Tangentially, it is at some point in late 1988 or early 1989 that "Moslem" is replaced with the contemporarily favored variant "Muslim". For the last couple of decades, "Moslem" has been a relic. I understand the change was a result of "Moslem" translating into something nasty in Arabic, while "Muslim" is quite flattering. I wonder if any readers are aware of where the push for what was apparently a very acute change came from. If so, please edify your humble host.
Plainly Islam was not, up to 1976, anywhere near the front of anyone’s mind in conservative intellectual circles.For as long as I've been paying attention to the world around me, a point in time that corresponded closely with 9/11, Islam has been a perennial media subject. But I'm aware that that coincidental timing will leave me with a skewed understanding of Islam's historical importance with regards to the country that is my home if I don't force a little perspective.
The same was still true in 1986. By 1996, I think, there had been some modest awakening. Now, of course, we are all up to speed. Book-reading aside, the ordinary attentive reader of newspapers, magazines, and websites has taken in a million or so words on the topic of Islam this past few years. We all have our ideas now, though no doubt some are better-founded than others.
I assumed the war in Serbia, Desert Storm, the barracks bombing in Lebanon, the Iraq-Iran War, and the Iranian hostage crisis would cause spikes in attention paid to Islam, but figured 9/11 would dwarf them. Thanks to Agnostic, I have a handy method of quantifying (and improving) that generalized conception.
Utilizing the New York Times' online article archive, the following graph shows the number of articles containing at least one of the three words "Muslim", "Moslem", or "Islam" as a percentage of all articles written that year:
It's my understanding that Zionism was, in the late forties and fifties, largely an issue supported by the American left but over time lost its luster as the greatly outnumbered Israelis obliterated their Arab neighbors in every conceivable dimension--economic, political, cultural, military--causing the progressive David steadily morph into the imperialistic, merciless Goliath. So I'm surprised to see that the Muslim world was given so little media attention in Israel's early days, though it's also my impression that, prior to the sixties, the Establishment didn't much care about the world's backwaters. The American public presumably didn't either. Today, the difference is that the Establishment now clearly does care about the third world, though the public remains largely uninterested, as the Derb recently noted by pointing to Eastern Congo. In any case, throughout the fifties, fewer than 1 in 200 articles mentioned Muslims or their religion.

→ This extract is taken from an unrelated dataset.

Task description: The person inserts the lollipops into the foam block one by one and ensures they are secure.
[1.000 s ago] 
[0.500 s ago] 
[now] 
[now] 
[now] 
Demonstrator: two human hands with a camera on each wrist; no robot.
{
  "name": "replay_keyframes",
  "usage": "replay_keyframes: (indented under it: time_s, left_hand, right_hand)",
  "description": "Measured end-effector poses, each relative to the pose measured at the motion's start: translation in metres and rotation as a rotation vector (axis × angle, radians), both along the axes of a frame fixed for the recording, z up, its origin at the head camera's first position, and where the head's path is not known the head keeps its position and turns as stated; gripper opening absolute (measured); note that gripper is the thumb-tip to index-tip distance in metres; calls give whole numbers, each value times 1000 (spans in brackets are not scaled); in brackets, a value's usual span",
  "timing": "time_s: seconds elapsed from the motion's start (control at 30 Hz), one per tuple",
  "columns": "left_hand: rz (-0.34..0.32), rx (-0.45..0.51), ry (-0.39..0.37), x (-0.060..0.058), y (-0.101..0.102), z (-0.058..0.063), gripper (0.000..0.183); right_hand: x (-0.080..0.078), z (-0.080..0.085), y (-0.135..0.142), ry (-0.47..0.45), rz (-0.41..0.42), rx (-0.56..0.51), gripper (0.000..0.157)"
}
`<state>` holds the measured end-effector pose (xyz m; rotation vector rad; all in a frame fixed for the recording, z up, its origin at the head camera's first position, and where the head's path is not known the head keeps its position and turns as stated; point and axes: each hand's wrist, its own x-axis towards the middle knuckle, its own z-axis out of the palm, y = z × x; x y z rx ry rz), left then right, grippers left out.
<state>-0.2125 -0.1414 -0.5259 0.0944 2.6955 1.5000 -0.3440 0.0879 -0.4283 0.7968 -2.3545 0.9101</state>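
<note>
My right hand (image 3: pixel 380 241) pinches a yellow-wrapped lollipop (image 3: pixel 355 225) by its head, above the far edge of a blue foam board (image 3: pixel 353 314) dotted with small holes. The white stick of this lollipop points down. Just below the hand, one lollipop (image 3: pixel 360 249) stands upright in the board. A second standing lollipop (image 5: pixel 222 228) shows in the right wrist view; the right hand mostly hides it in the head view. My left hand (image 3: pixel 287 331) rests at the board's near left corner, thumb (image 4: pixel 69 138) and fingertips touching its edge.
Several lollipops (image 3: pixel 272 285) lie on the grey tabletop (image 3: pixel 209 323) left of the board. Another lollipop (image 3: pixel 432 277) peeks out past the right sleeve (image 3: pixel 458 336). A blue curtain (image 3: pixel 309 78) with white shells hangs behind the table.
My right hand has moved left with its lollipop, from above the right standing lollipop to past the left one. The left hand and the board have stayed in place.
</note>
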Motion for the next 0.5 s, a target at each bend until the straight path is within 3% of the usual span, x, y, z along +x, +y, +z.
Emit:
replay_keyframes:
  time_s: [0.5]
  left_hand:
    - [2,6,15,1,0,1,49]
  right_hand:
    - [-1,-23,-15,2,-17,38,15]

The 1973 oil crisis, putatively precipitated by the US' favoring of Israel in the Yom Kippur War, represents the first noticeable spike in coverage. The Iranian hostage crisis pushed Islam near the 1 in 50 articles range, a level it wouldn't return to until the onset of the Bosnian War more than a decade later. When the World Trade Centers were brought down, 1 in 35 articles mentioned Islam. It has fluctuated modestly year to year from that point since 2001, hitting its historical zenith in 2006 when the bloodletting in Iraq was at its worst.

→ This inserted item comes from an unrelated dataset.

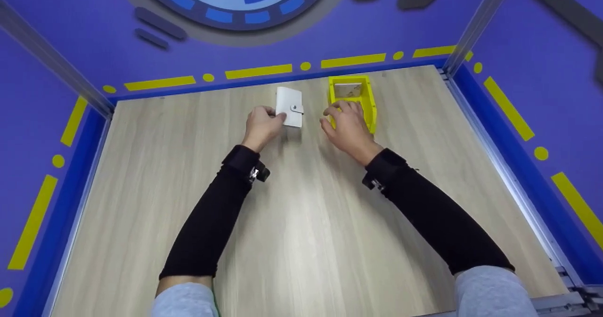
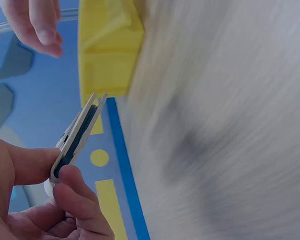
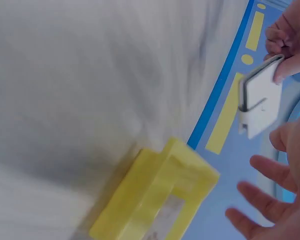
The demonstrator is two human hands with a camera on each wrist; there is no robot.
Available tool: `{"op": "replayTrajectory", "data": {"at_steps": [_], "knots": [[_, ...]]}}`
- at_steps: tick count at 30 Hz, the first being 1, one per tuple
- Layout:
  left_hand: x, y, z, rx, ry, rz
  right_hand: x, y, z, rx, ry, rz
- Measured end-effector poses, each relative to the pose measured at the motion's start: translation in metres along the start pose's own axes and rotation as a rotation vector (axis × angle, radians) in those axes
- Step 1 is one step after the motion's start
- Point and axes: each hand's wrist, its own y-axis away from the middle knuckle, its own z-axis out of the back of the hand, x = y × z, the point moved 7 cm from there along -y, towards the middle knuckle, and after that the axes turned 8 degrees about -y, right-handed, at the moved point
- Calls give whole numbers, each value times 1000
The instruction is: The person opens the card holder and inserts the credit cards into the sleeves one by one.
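My left hand [image 1: 263, 126] pinches a small white wallet [image 1: 288, 101] with a snap strap, thumb on its face and fingers behind. The wallet is raised over the table, and its edge in the left wrist view shows a dark inside between white covers [image 2: 80, 132]. To the right, my right hand [image 1: 351, 127] hovers over the near part of a yellow bin [image 1: 371, 101], its fingers spread and slightly bent. Nothing is in that hand in the right wrist view. A flat whitish piece [image 1: 347, 89] stands inside the bin against its far end.
The wood-patterned table [image 1: 301, 223] runs back to a blue printed wall [image 1: 259, 48], with the bin near that wall. Side panels [image 1: 532, 95] with metal rails enclose the table left and right.
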Motion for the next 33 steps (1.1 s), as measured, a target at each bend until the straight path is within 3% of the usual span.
{"op": "replayTrajectory", "data": {"at_steps": [8,15,26,33], "knots": [[-1,29,4,6,31,-61,29,-4,-9,-15,-141,81],[2,50,0,20,31,-152,39,-2,-23,60,-192,59],[20,76,-10,41,74,-108,39,7,-45,276,-227,4],[14,82,-11,22,120,-139,48,5,-47,266,-176,74]]}}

Tangentially, it is at some point in late 1988 or early 1989 that "Moslem" is replaced with the contemporarily favored variant "Muslim". For the last couple of decades, "Moslem" has been a relic. I understand the change was a result of "Moslem" translating into something nasty in Arabic, while "Muslim" is quite flattering. I wonder if any readers are aware of where the push for what was apparently a very acute change came from. If so, please edify your humble host.